# What is being asked
Can you print the data exactly and leave out each image?
[Start of Attachment]
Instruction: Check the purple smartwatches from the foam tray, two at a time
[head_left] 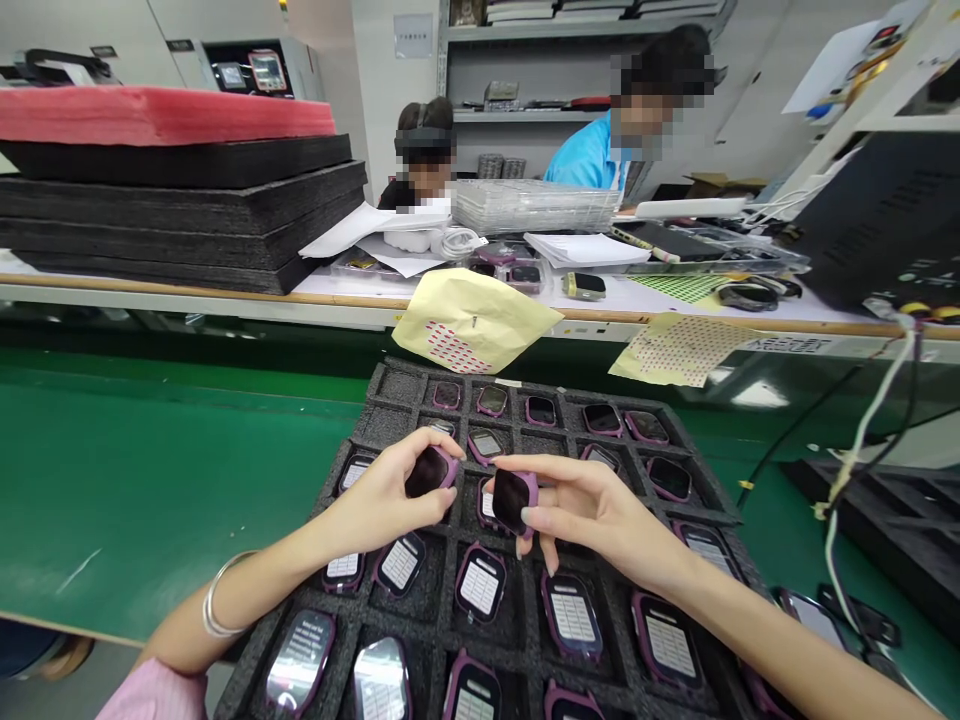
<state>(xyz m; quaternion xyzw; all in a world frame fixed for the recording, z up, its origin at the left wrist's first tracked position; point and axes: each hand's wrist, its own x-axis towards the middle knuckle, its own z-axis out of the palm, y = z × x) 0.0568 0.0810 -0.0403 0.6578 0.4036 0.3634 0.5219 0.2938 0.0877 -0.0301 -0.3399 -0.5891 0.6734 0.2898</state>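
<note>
Between thumb and fingers, my left hand [405, 480] grips a purple smartwatch [429, 472] with a dark screen and no strap. A second dark-screened purple smartwatch [512, 500] is pinched in my right hand [574, 500], just to the right. Both are held above a black foam tray [442, 600] divided into square compartments. Many compartments hold purple smartwatches; several in the nearer rows, such as this smartwatch [481, 584], show white lit screens. In the far rows some screens are dark, including this smartwatch [602, 419]. My forearms hide parts of the tray.
Green tabletop [150, 450] extends around the tray. A raised shelf [345, 303] carries stacked black foam [172, 210], clear plastic trays [532, 205] and papers. Yellow sticker sheets [472, 320] hang from its edge. Cables [862, 450] dangle at right. Two people [585, 155] are beyond the shelf.
</note>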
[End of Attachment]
# Task answer
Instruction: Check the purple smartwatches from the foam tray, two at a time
[head_left] 
<state>(xyz m; quaternion xyzw; all in a world frame fixed for the recording, z up, its origin at the left wrist's first tracked position; point and axes: each hand's wrist, its own x-axis towards the middle knuckle, its own z-axis out of the palm, y = z × x) 0.0568 0.0810 -0.0403 0.6578 0.4036 0.3634 0.5219 0.2938 0.0877 -0.0301 -0.3399 -0.5891 0.6734 0.2898</state>
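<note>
Between thumb and fingers, my left hand [405, 480] grips a purple smartwatch [429, 472] with a dark screen and no strap. A second dark-screened purple smartwatch [512, 500] is pinched in my right hand [574, 500], just to the right. Both are held above a black foam tray [442, 600] divided into square compartments. Many compartments hold purple smartwatches; several in the nearer rows, such as this smartwatch [481, 584], show white lit screens. In the far rows some screens are dark, including this smartwatch [602, 419]. My forearms hide parts of the tray.
Green tabletop [150, 450] extends around the tray. A raised shelf [345, 303] carries stacked black foam [172, 210], clear plastic trays [532, 205] and papers. Yellow sticker sheets [472, 320] hang from its edge. Cables [862, 450] dangle at right. Two people [585, 155] are beyond the shelf.
</note>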

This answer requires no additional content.